I think equating biotech with medicine is an error, made here both by the article and by commenters. Yes, it's true that most ideas in biopharma don't work, they require superexpensive trials to figure out which are worth anything, that you have tons of expensive tests to pass and licenses to acquire before anyone lets you give your product to people.

But biology is not just medicine. Life itself is an advanced nanotechnology that was not build by us, and that we don't control yet. Replace "biotech" with "nanotech" and suddenly, whole other fields of potential applications appear, many of which may not (yet) require the amount of testing and care you need when dealing with patients.

Obvious areas include manufacturing and chemistry. We already genetically modify organisms to produce chemicals we need. There are people working on reprogramming bacteria and viruses to fabricate nanostructures for better batteries and solar panels. Recently on iGEM a team of students designed bacteria that can extract rare earth metals from the soil. There are many other potential fields - grown textiles, biofilters, materials that regenerate (potentially cutting down infrastructure maintenance costs), computational matter...
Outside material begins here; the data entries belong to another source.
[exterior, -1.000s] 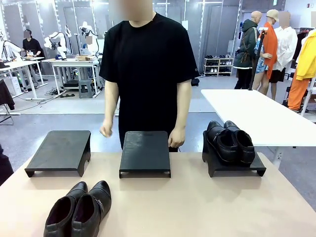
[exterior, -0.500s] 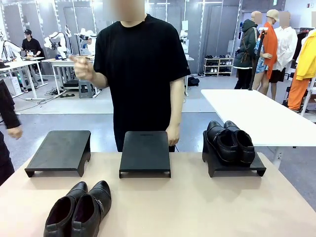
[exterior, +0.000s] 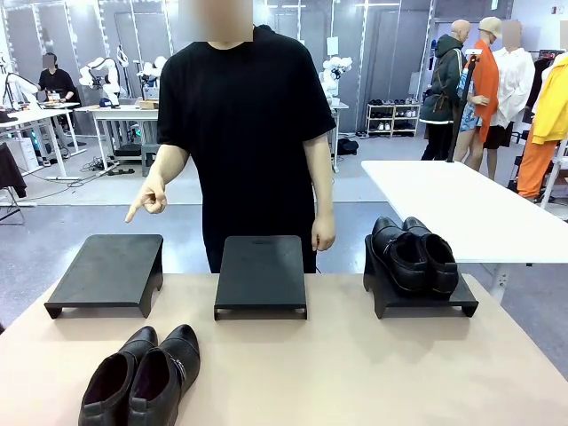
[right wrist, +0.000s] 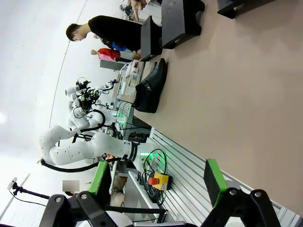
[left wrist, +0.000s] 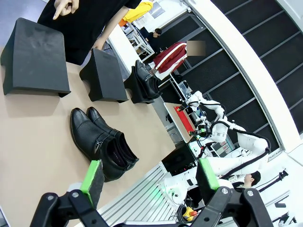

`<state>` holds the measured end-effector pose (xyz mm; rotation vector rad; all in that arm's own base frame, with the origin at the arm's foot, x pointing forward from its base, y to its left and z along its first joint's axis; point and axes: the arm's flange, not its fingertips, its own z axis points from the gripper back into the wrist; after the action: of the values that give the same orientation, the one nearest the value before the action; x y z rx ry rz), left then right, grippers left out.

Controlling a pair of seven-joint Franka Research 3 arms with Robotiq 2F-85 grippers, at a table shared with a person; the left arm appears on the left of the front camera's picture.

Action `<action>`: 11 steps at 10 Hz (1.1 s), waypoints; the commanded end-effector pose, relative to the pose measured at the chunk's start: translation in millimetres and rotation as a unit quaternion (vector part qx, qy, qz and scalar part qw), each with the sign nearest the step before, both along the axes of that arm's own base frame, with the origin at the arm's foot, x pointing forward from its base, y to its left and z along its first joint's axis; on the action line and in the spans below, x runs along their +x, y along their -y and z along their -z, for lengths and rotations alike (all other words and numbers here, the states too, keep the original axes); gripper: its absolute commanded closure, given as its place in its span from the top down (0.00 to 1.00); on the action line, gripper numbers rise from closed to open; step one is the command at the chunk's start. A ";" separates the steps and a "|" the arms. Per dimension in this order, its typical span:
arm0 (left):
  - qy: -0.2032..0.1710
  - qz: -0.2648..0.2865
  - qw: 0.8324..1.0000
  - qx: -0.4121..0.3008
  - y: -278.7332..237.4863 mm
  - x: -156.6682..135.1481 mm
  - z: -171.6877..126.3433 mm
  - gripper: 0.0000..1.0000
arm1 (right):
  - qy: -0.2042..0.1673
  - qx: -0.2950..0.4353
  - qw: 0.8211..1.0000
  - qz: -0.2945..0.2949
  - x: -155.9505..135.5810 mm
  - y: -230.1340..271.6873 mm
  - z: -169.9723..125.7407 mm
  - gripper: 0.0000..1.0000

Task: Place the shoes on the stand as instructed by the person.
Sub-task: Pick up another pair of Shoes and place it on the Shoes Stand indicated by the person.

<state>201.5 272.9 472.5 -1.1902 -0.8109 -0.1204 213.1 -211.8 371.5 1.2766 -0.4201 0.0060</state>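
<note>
Person in black T-shirt (exterior: 248,133) at far side of beige counter (exterior: 355,373). One hand (exterior: 149,199) points index finger down toward left matte black sloped stand (exterior: 108,273). Glossy black leather shoe pair (exterior: 414,256) sits on right stand (exterior: 444,303); second pair (exterior: 142,374) on counter, near left.

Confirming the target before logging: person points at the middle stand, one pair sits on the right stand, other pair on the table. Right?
No: front view shows the person's hand aimed at the left stand instead. The rest holds.

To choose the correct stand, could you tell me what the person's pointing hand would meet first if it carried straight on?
Probably the empty left-hand stand: the pointing hand aims down at it, though depth is hard to judge.
</note>
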 end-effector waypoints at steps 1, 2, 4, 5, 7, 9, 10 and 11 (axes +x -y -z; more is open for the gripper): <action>0.010 0.006 1.000 -0.001 -2.1 -1.4 -1.6 1.00 | 0.009 0.004 1.000 0.003 -0.9 -1.3 -3.9 1.00; 0.010 0.006 1.000 -0.001 -2.1 -1.4 -1.6 1.00 | 0.009 0.004 1.000 0.003 -0.9 -1.3 -3.9 1.00; 0.010 0.006 1.000 -0.001 -2.1 -1.4 -1.6 1.00 | 0.009 0.004 1.000 0.003 -0.9 -1.3 -3.9 1.00; 0.010 0.006 1.000 -0.001 -2.1 -1.4 -1.6 1.00 | 0.009 0.004 1.000 0.003 -0.9 -1.3 -3.9 1.00; 0.010 0.006 1.000 -0.001 -2.1 -1.4 -1.6 1.00 | 0.009 0.004 1.000 0.003 -0.9 -1.3 -3.9 1.00; -0.006 0.009 1.000 0.001 8.1 2.7 -10.0 1.00 | 0.009 0.004 1.000 0.003 -0.9 -1.3 -3.9 1.00; -0.064 -0.030 0.997 0.038 19.9 10.6 -18.4 1.00 | 0.009 0.004 1.000 0.003 -0.9 -1.3 -3.9 1.00; -0.100 -0.016 0.992 0.072 45.3 16.0 -36.9 1.00 | 0.009 0.004 1.000 0.003 -0.9 -1.3 -3.9 1.00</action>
<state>216.5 258.7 489.8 -1.1126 -0.7329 -0.0719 213.1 -211.8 371.5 1.2767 -0.4197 0.0062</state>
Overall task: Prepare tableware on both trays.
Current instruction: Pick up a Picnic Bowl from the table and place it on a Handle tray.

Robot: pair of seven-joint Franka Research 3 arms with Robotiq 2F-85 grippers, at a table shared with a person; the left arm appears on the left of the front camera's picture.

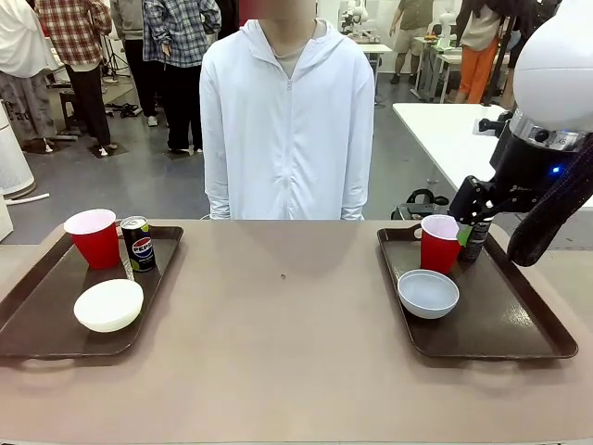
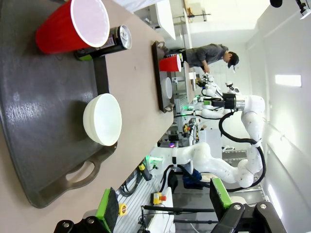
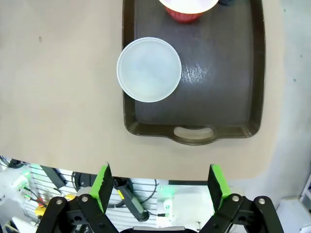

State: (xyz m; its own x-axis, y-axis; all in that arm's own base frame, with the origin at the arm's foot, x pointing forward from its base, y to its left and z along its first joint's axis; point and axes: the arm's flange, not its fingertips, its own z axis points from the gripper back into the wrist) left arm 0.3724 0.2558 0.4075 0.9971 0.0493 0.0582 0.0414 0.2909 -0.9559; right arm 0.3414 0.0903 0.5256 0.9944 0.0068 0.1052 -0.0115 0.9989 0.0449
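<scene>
Your right gripper (image 3: pixel 160 187) stands with its jaws spread wide and nothing between them, its 2 green pads (image 3: pixel 103 184) well apart. Ahead of those jaws, past the table edge, lies the right tray (image 3: pixel 194 132), its cut-out handle nearest you and almost centred between the fingers. The pale grey-blue bowl (image 3: pixel 149 69) sits on that tray, ahead and slightly toward the left finger, against the tray's left rim. Farther ahead still, 1 red cup (image 3: pixel 187 8) stands at the top edge. In the front view the same cup (image 1: pixel 438 243) stands just beside a dark can (image 1: pixel 475 241), with the bowl (image 1: pixel 428 293) in front of them.

Your left gripper (image 2: pixel 165 206) is also wide open and empty, its pads (image 2: pixel 106 208) far apart. Beyond its jaws lies the left tray (image 2: pixel 34 160), handle end closest. The white bowl (image 2: pixel 103 119) rests on it ahead of the left finger. Farther off, the 2nd red cup (image 2: pixel 73 26) and the 2nd can (image 2: pixel 109 42) stand touching or nearly so.

A person (image 1: pixel 287 120) in a white zipped top stands at the far side of the table (image 1: pixel 278 343).
</scene>
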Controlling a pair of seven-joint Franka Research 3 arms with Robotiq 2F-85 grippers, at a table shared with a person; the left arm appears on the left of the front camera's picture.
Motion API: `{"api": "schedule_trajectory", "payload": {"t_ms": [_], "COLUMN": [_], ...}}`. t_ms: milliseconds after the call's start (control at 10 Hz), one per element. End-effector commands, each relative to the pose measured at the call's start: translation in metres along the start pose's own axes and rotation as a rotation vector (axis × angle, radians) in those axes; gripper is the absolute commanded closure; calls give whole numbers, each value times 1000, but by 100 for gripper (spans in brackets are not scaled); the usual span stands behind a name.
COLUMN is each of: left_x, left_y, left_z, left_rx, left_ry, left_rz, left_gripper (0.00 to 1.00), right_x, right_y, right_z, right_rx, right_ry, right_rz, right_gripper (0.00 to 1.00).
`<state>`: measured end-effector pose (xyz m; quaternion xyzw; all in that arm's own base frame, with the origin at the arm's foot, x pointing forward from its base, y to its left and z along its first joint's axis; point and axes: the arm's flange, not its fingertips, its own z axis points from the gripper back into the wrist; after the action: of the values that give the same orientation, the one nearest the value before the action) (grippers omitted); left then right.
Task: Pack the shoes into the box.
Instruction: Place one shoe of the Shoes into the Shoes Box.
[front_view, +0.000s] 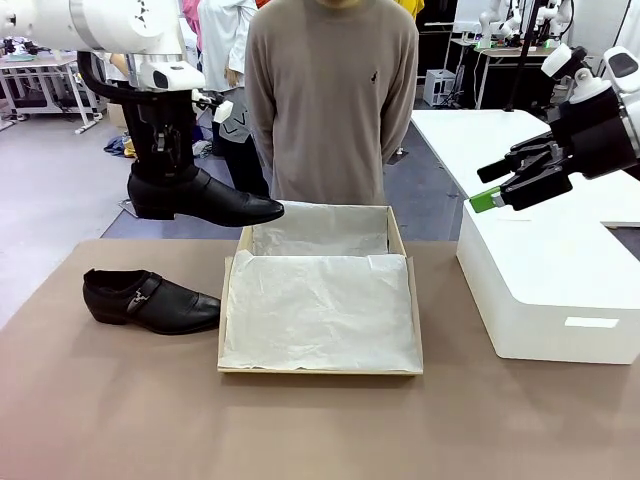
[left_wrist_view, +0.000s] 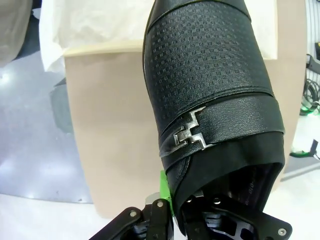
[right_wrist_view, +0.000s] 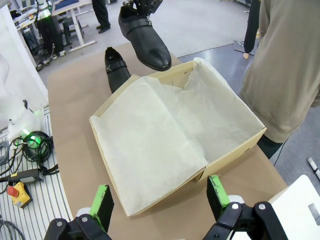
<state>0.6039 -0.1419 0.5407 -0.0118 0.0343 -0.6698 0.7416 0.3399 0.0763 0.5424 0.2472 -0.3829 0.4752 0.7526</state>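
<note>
Stage: early; neither shoe is in the box (front_view: 414, 300) yet.
Held shoe (front_view: 205, 200): in the air, lifted clear of the counter (front_view: 120, 400), toe pointing at the box's far-left corner and just reaching over its rim. Sole roughly level.
Left tool (front_view: 160, 165): clamped on the held shoe at the rim of its opening, heel end. In the left wrist view one green pad sits outside the leather and the other finger looks to be inside the shoe.
2nd shoe (front_view: 150, 300): flat on the counter just left of the box, apart from it, toe toward the box, buckle strap facing the camera. Nothing is touching it.
Box, contents: open, lined w/ white tissue (front_view: 320, 310), nothing else in it. Flap lid stands at the far side.
Right tool (front_view: 488, 187): fingers wide apart, holding nothing, hovering over the white block (front_view: 560, 290), well right of the box.
Person (front_view: 330, 100): stands at the far side behind the box, hands not on anything of the task.
Done (est.): 1st shoe picked up and carried nearly to the box.
Left (est.): move it over the tissue, lower, let go; then fetch the 2nd shoe and lay it alongside.
Watch (est.): grip is on the thin rim, so the shoe may tip on the way down.
</note>
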Motion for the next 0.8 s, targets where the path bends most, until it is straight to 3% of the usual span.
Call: {"api": "schedule_trajectory", "payload": {"t_ms": [0,400,700], "left_x": [-2,0,38], "left_y": [-4,0,-1], "left_z": [3,0,21], "left_rx": [20,3,0], "left_ry": [0,0,-13], "left_rz": [1,-1,0], "left_gripper": [100,100,100], "right_x": [1,1,1], "right_y": [-4,-4,-4], "right_z": [-3,-3,-3], "right_rx": [8,8,8], "right_ry": [-31,-31,-31], "right_rz": [28,28,28], "right_gripper": [0,0,0]}}
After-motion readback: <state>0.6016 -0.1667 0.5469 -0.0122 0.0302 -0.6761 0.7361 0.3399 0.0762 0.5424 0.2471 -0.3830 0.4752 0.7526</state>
I wouldn't discard the DIYBio movement just like that. There are many areas in which it could shine.


What the author is describing is two separate trends.

One trend relates to the rapidly dropping cost of genetic studies -- this leads to easier and cheaper identification of human mutations, novel microbial species, comparative genomics, etc.
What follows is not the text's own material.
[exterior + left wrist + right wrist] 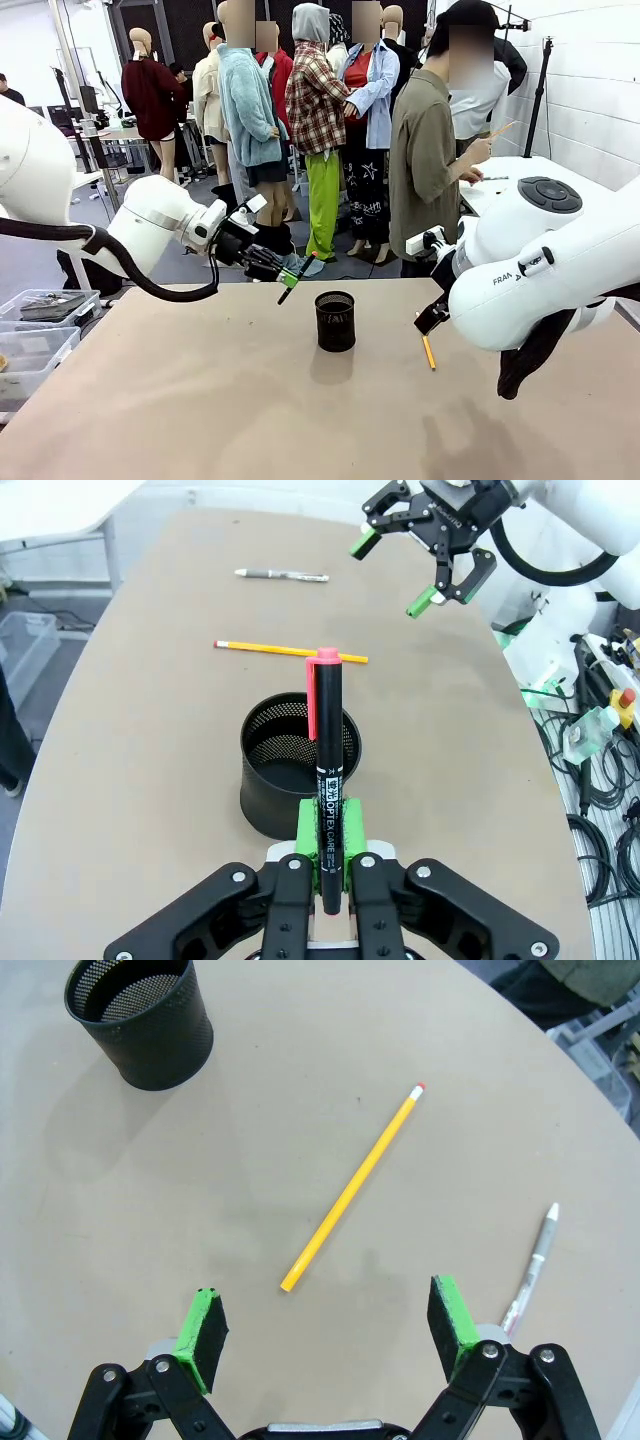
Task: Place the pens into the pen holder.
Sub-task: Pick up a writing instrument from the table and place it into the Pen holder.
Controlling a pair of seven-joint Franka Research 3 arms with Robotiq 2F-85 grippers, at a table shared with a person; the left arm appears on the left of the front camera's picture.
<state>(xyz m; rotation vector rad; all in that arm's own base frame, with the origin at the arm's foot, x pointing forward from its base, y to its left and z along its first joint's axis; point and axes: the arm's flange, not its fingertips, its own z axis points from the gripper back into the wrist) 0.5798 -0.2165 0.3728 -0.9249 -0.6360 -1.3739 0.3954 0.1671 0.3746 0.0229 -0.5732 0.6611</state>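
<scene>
Left wrist view: the left pincer (326,820) is clamped on a black marker (327,730) with a red cap, which juts forward along the fingers, its capped end lined up over the mouth of the mesh holder (262,800). From the front, marker and pincer hang above the counter (180,400), just left of the holder and higher than its rim. The marker slants down toward the holder without touching it. To do this step well, the arm would likely need to carry the marker's lower end squarely over the opening, tip it closer to upright and sink it past the rim before letting go. A slanted drop could glance off the rim or topple the light cup. The right pincer (325,1325) stands wide open and empty, low over a yellow pencil (352,1188) whose near end lies just ahead, between its pads. A grey pen (537,1255) lies beside one pad; both rest on the counter, outside the holder.
</scene>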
The other trend is for outsourcing of specific biological experiments to what used to be called "contract research organizations" (CROs) and now are "startups". The "silicon valley company" "Mousera" referred to seems to be one of these re-branded CROs. This particular trend has been encouraged by the flight of experienced scientists from the rapidly contracting amount of basic research performed in Big Pharma (check the resumes of those involved).

While this combination makes it easier for a "virtual company" to get off the ground, it does not really equate to the sort of startup that the software industry is familiar with -- it might be more similar to hardware startups (though that's not my field, so feel free to correct.)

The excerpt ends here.